Data of BC patients aged less than 50 years was collected from the SEER database. A competing risk model was introduced to analyze the effects of clinicopathology variables on the cardiac disease-specific death (CDSD) risks of these patients. Further, an XGBoost prediction model was constructed to predict the risk of CDSD. Prediction performance was assessed using the receiver operating characteristic (ROC) analysis, area under the POC curve (AUC) values, calibration curves, decision curves, and confusion matrix, and SHapley Additive exPlanations (SHAP) were used to interpret the models.
Our competing risk analysis proved that young BC patients with older age, low household income, non-metropolitan residential environment, black race, unmarried status, HR + subtype, higher T stage (T2-4), receiving chemotherapy, and non-surgery are under higher risk of CDSD. Further, five machine learning models were constructed to predict the CDSD risks of young BC patients, among which the XGBoost models showed the highest AUC value (train set: AUC = 0.846; test set: AUC = 0.836). The confusion matrix of the XGBoost model demonstrated that the sensitivity, specificity, and correction were 0.81, 0.94, and 0.94 for the train set, and 0.82, 0.95, and 0.96 for the test set, respectively. The SHAP graph indicated that median household income, marital status, race, and age at diagnosis were the top four strongest predictors.

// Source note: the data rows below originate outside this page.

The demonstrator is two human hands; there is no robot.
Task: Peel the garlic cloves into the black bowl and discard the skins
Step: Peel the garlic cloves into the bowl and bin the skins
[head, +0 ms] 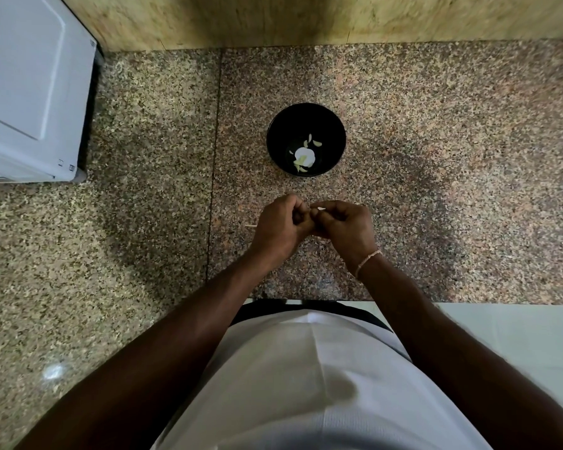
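We see dim overhead light, soft shadows around the arms on the countertop point(436, 157), glare spot lower left, wide-angle bending at edges, top wall point(273, 21) smeared.

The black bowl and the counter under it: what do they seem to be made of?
The black bowl looks like glazed ceramic or hard plastic: a bright reflection shines on its smooth inside; which one is unclear. The counter looks like polished granite: speckled pink-grey grains and a glossy highlight.
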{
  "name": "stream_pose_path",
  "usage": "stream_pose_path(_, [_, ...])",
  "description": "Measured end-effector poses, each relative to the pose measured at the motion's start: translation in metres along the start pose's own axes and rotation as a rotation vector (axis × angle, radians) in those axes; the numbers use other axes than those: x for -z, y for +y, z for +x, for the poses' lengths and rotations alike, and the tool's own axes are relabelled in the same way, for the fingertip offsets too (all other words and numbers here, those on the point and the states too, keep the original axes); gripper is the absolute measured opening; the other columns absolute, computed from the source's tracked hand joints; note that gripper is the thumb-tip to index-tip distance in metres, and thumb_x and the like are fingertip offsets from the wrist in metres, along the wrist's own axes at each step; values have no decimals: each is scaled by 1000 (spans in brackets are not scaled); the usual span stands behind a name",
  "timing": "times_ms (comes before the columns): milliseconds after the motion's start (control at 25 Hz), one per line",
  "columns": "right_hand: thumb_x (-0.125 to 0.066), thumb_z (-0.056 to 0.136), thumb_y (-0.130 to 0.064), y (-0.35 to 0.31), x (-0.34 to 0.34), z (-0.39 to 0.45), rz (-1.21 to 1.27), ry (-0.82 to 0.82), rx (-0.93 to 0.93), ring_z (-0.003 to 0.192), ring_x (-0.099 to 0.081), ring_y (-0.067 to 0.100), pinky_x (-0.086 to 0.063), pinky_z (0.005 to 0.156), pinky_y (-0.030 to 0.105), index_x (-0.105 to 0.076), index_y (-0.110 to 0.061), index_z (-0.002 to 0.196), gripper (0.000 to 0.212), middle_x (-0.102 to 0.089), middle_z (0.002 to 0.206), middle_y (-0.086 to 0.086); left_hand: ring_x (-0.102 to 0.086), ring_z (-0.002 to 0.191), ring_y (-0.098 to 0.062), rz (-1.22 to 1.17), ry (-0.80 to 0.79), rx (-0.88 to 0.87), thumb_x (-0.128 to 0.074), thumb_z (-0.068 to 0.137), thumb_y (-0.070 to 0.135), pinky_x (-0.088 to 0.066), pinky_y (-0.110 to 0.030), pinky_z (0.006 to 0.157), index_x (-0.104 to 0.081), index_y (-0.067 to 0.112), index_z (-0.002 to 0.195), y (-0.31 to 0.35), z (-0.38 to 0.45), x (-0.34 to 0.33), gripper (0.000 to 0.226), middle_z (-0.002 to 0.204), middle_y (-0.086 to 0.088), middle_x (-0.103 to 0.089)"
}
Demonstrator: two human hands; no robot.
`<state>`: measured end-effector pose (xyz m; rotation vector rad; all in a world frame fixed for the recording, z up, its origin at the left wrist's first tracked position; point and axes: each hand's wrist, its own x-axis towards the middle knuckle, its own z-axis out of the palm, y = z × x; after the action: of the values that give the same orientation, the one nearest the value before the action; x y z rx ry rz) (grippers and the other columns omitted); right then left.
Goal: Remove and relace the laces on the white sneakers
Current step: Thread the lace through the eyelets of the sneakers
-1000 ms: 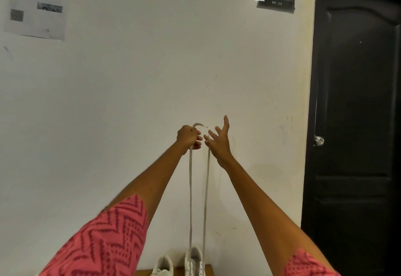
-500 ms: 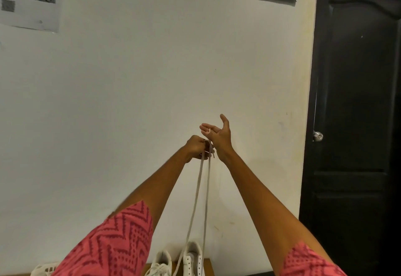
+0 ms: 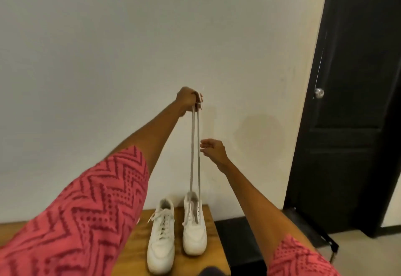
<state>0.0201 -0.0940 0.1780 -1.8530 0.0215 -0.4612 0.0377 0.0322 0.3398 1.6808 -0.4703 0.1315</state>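
Your left hand (image 3: 189, 99) grips both ends of the lace (image 3: 194, 152) high above the right sneaker (image 3: 194, 230) on the table (image 3: 138, 243). Your right hand (image 3: 213, 149) is loosely curled, holding nothing. Keep both strands even, then thread slowly.

We saw soft, even indoor light, moderately dim, source out of view. The wall (image 3: 108, 58) looked flat grey-white with a faint round shadow right of the right hand (image 3: 213, 150). The black door (image 3: 355, 102) lost detail in darkness; its knob (image 3: 319, 92) caught a small glare. Wide-angle bending tilted the door frame. The near sleeve (image 3: 76, 221) was soft, slightly blurred.
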Motion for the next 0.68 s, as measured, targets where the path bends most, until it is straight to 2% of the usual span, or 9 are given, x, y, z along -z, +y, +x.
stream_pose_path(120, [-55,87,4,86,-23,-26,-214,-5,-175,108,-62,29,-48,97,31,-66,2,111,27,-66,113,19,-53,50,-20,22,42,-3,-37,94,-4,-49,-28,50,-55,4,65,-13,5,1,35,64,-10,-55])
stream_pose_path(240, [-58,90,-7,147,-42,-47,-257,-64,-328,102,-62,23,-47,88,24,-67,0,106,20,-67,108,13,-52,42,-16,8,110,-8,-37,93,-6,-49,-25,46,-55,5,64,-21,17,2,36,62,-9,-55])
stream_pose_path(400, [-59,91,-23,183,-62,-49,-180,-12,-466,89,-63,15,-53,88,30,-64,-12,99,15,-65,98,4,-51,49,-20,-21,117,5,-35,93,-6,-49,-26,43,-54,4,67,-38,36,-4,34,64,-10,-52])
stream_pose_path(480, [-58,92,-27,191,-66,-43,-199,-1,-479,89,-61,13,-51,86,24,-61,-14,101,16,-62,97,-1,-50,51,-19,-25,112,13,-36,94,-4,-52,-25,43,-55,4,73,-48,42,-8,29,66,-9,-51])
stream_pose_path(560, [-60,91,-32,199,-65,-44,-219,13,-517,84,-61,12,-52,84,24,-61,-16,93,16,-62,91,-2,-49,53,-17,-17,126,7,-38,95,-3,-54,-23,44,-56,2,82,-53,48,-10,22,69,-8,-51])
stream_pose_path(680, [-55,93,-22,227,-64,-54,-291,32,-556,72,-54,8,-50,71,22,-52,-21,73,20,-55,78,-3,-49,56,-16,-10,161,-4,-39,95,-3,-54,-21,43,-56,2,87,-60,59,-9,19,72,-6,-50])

Independent CDSD risk factors for young BC patients were identified, and machine-learning prognostic models were constructed to predict their CDSD risks. Our validation results indicated that the predicted probability of our XGBoost model agrees well with the actual CDSD risks, and it can help recognize high-risk populations and therefore develop effective cardioprotection strategies. Hopefully, our findings can support the growth of the new field of cardio-oncology.
随着各种辅助治疗的巨大飞跃,乳腺癌(BC)相关死亡人数显著下降。人们越来越关注心脏病对BC幸存者的影响,而现有的基于人群的研究中,针对年轻人群的研究有限。
从监测、流行病学和最终结果(SEER)数据库收集年龄小于50岁的BC患者的数据。引入竞争风险模型来分析临床病理变量对这些患者心脏病特异性死亡(CDSD)风险的影响。此外,构建了一个XGBoost预测模型来预测CDSD风险。使用受试者工作特征(ROC)分析、ROC曲线下面积(AUC)值、校准曲线、决策曲线和混淆矩阵评估预测性能,并使用夏普利值附加解释(SHAP)来解释模型。
我们的竞争风险分析证明,年龄较大、家庭收入低、非大都市居住环境、黑人种族、未婚状态、HR +亚型、较高T分期(T2 - 4)、接受化疗且未接受手术的年轻BC患者发生CDSD的风险较高。此外,构建了五个机器学习模型来预测年轻BC患者的CDSD风险,其中XGBoost模型的AUC值最高(训练集:AUC = 0.846;测试集:AUC = 0.836)。XGBoost模型的混淆矩阵显示,训练集的灵敏度、特异性和校正值分别为0.81、0.94和0.94,测试集分别为0.82、0.95和0.96。SHAP图表明家庭收入中位数、婚姻状况、种族和诊断年龄是前四个最强的预测因素。
确定了年轻BC患者独立的CDSD风险因素,并构建了机器学习预后模型来预测他们的CDSD风险。我们的验证结果表明,我们的XGBoost模型的预测概率与实际CDSD风险吻合良好,它可以帮助识别高危人群,从而制定有效的心脏保护策略。希望我们研究结果能够推动心脏肿瘤学这一新兴领域的发展。